O capítulo dedicado à oferta de habitação acessível é o que mais interessa isolar. Uma maioria (53% em média, 59% em Espanha) concorda que não vai ser possível tornar a habitação mais acessível sem aumentar o número de casas novas construídas todos os anos, e o apoio a essa construção existe: 63% em média (34% "fortemente", 29% "moderadamente") apoiam que se construam mais casas no seu país, com a Espanha acima da média, em 66%. O que falta não é vontade percebida. É a pergunta seguinte que revela o obstáculo real: só 32% em média confiam que serão mesmo construídas casas acessíveis suficientes nos próximos anos; em Espanha, a confiança cai para 20% (75% dizem-se pouco ou nada confiantes), nível de desconfiança só superado pelos Países Baixos (84%), pela Alemanha (81%) e pela Hungria (80%), e igualado pela Suécia. Coerente com isto, apenas 22% dos espanhóis (26% em média global) concordam que já existe habitação acessível suficiente para comprar ou arrendar na sua zona.
O estudo tem assinatura da Ipsos Knowledge Centre, com Jamie Stinson (diretor de conteúdo) e Emilie Rochester (gestora de conteúdo) como responsáveis editoriais.

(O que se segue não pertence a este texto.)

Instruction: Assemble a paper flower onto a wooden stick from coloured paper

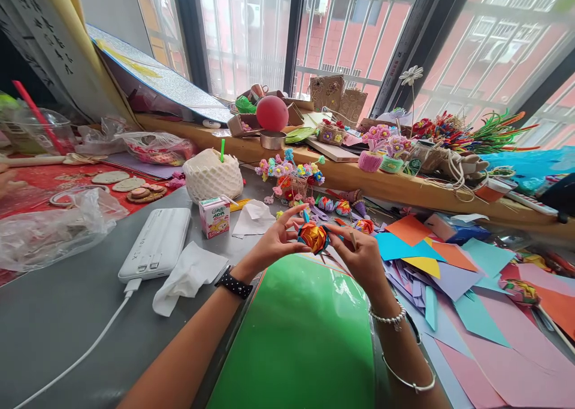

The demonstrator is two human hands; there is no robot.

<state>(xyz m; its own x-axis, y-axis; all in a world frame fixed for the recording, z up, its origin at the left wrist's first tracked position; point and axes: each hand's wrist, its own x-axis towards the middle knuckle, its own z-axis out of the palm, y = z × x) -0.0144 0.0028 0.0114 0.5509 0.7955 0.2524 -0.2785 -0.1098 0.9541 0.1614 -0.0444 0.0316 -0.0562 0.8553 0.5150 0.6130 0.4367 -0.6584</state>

O que significa para o ecossistema
O dado central não é a insatisfação em si, isso já era conhecido. É o desfasamento entre apoio a construir e confiança de que vá acontecer. Não há um problema de legitimidade política para mais construção; há um problema de confiança na capacidade de entrega. É a mesma mecânica que o Radar já tinha documentado a partir de outro ângulo: quando o Fed de São Francisco e a RICS analisaram a resposta da oferta de mercado à escassez, concluíram que a construção nova responde sobretudo em composição, não necessariamente no segmento que falta, a menos que uma arquitetura institucional dirija o capital para lá. A Ipsos mostra o espelho desse achado do lado da opinião pública: mesmo onde há maioria a favor de construir, a confiança de que o resultado chegue à fatia acessível é baixa.
O relatório confirma também, com números, uma tensão que atravessa a cobertura do Radar sobre modelos internacionais: 78% concordam, em média, que toda a gente tem direito a ter casa própria, mas entre os arrendatários, mais de metade (56%, maioria em 21 dos 29 países) não acredita que alguma vez vá conseguir comprar uma. A aspiração à propriedade mantém-se quase universal; deixou de ser um caminho realista para uma parte substancial da população, mesmo em economias desenvolvidas. É o mesmo pano de fundo que sustenta o argumento, já lido pelo Radar a partir dos Estados Unidos, de que a resposta não está em construir mais em abstrato, mas em estruturas que fixem a acessibilidade fora do ciclo de mercado, tal como o caso de investimento que a McKinsey quantificou para a mobilidade económica também argumenta para os Estados Unidos.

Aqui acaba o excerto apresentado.